Jon Valgeirsson: It seems to me that AAA is the most employed method currently.
Q for all: If you attempt to qualify a Reference Standard with a lyo formulation, do you have to include a homogeneity study (shelf/position) to the qualification?
David Lansky: No, but including homogenity (against shelf position and other potentially important location, sequence, or batch effects) will strengthen claims of suitability for use. Separate studies (e.g., robustness) can address these concerns. Note that it can require a rather large study to deliver narrow confidence intervals on estimates of potentially important robustness factors such as location or sequence; that fact can make it effective and efficient to include homogeneity testing as part of ongoing monitoring rather than as part of a (relatively small) validation or qualification.
Q for all: Is there benefit to using relative potency (%) rather than absolute values with defined units?

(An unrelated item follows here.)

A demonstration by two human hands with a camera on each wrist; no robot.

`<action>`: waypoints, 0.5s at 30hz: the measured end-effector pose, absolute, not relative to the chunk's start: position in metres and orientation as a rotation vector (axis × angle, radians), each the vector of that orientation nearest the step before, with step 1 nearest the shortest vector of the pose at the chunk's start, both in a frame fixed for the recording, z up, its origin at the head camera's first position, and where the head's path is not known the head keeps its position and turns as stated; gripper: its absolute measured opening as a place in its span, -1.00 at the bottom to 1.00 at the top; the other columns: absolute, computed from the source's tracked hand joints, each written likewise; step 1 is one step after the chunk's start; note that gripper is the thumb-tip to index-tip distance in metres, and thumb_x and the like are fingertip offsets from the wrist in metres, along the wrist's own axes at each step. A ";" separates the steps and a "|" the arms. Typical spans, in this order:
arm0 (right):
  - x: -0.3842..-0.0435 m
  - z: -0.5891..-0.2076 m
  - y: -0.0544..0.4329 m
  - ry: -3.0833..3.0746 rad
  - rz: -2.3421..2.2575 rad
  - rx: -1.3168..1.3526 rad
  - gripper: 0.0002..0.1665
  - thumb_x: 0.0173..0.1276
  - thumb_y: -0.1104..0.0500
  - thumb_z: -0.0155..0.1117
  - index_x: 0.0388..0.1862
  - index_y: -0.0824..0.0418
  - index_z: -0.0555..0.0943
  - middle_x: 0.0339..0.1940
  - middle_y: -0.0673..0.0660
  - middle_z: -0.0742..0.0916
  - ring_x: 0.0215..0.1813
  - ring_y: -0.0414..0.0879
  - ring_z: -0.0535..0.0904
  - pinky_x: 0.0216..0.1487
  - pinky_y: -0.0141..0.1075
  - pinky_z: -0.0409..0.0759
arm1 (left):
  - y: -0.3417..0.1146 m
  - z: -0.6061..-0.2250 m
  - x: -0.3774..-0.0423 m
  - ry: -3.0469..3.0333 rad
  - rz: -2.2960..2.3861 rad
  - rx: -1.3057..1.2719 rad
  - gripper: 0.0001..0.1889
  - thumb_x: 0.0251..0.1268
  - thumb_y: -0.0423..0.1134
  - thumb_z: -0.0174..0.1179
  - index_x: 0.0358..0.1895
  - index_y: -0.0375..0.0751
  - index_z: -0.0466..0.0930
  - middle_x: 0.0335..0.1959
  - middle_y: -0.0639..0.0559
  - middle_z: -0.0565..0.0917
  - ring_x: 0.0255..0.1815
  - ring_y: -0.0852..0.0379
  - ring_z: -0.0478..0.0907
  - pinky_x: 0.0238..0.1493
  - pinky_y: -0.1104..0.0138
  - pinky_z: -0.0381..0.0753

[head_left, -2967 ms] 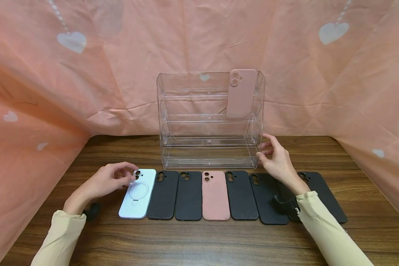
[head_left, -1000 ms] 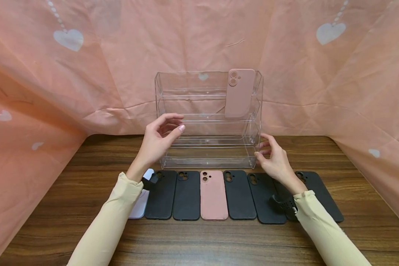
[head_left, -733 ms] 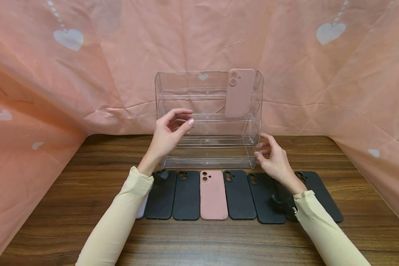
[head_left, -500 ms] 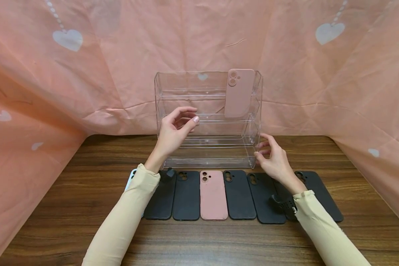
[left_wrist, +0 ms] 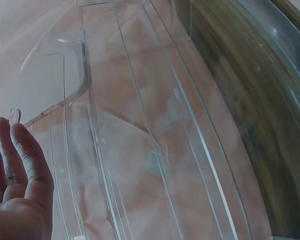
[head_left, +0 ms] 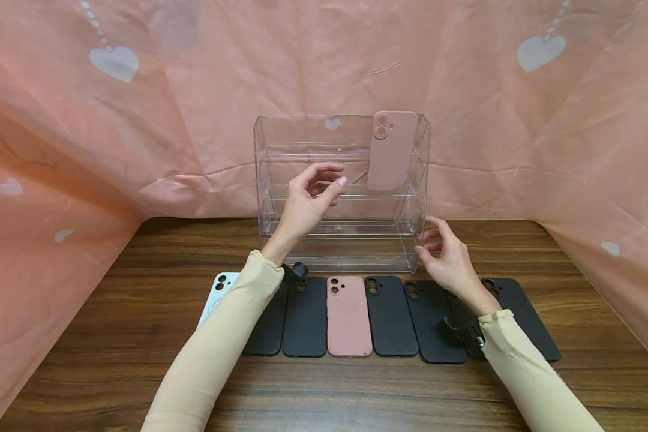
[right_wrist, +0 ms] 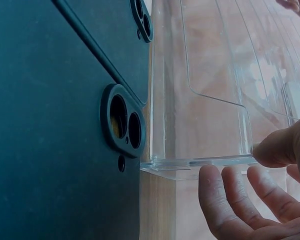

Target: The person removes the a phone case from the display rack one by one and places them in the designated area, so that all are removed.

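Observation:
A clear stepped display rack stands at the back of the table. One pink phone case leans upright at the right of its top tier. My left hand hovers before the rack's middle tiers, fingers loosely bent and holding nothing, left of that case. At the rack's lower right side, my right hand pinches the side panel between thumb and fingers. A row of phone cases lies in front: a white one partly under the left sleeve, several black ones and a second pink one.
The brown wooden table spreads under everything. Pink cloth with white hearts walls the back and both sides. Black wrist straps hang under the wrists, and the right forearm covers part of the black cases at the right.
My left hand has left the white case and moved right and up to the front of the rack, carrying nothing. The right hand stays on the rack's side.

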State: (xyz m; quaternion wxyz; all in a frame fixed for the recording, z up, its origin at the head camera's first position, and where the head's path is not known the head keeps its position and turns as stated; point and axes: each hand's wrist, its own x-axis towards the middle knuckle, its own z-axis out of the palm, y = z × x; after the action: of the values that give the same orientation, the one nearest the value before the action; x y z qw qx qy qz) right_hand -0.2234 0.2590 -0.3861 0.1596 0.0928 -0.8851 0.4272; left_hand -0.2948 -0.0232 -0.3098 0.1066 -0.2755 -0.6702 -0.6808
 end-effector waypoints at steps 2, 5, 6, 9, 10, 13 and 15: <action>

Could the use of absolute values reduce likelihood of drift between bridging of Reference Standard by being able to assess data back to Reference Standard lots that no longer have inventory and can’t be directly tested against?
David Lansky: Nearly all biological assays have appreciable variation in (log) EC50 from assay to assay. While this variation may appear small in a well managed lab over relatively short time periods (e.g.; a few years); large variation in (log) EC50 is probably the most important common characteristic of biological assays. This large variation in (log) EC50 is why bioassay design and analysis focuses on within-assay (and in some cases within-block) specific comparisons between reference standards and test samples (where the comparisons of interest are estimates of non-similarity and log relative potency). There are good ways to combine either log relative potencies or low-level (e.g., well) observations to simultaneously model the degradation of different reference standards, production lots, along with shifts associated with batches of critical reagents and variation associated with assays, analysts, etc. as illustrated by the ‘comprehensive stability analysis’ in my presentation. This is a much better way to combine information across many assays, many reference standards, and many other lots to effectively estimate the (at release) relative potency of any new lot compared to the initial potency assigned to (say) an early reference standard even when one or more earlier reference standards are no longer available.
Q for Ken: What is the difference between a development and an Interim Reference Standard?
Ken Miller: There is no official definition for Development Reference Material (DRM) and Interim Reference Standard (IRS); however, in the case study that I presented, the DRM would be the initial reference material and be derived from the GLP tox material, while the IRS would be derived from the Phase 1 clinical trial material. In this situation, the assignment of relative potency for the DRM would be set to 100% as it is the initial material, and the assignment of relative potency for the IRS would be based on testing IRS (test sample) against the DRM (reference standard).
Q for Ken: Any advice about primary reference standard selection for cell therapy DP with relatively short shelf-life?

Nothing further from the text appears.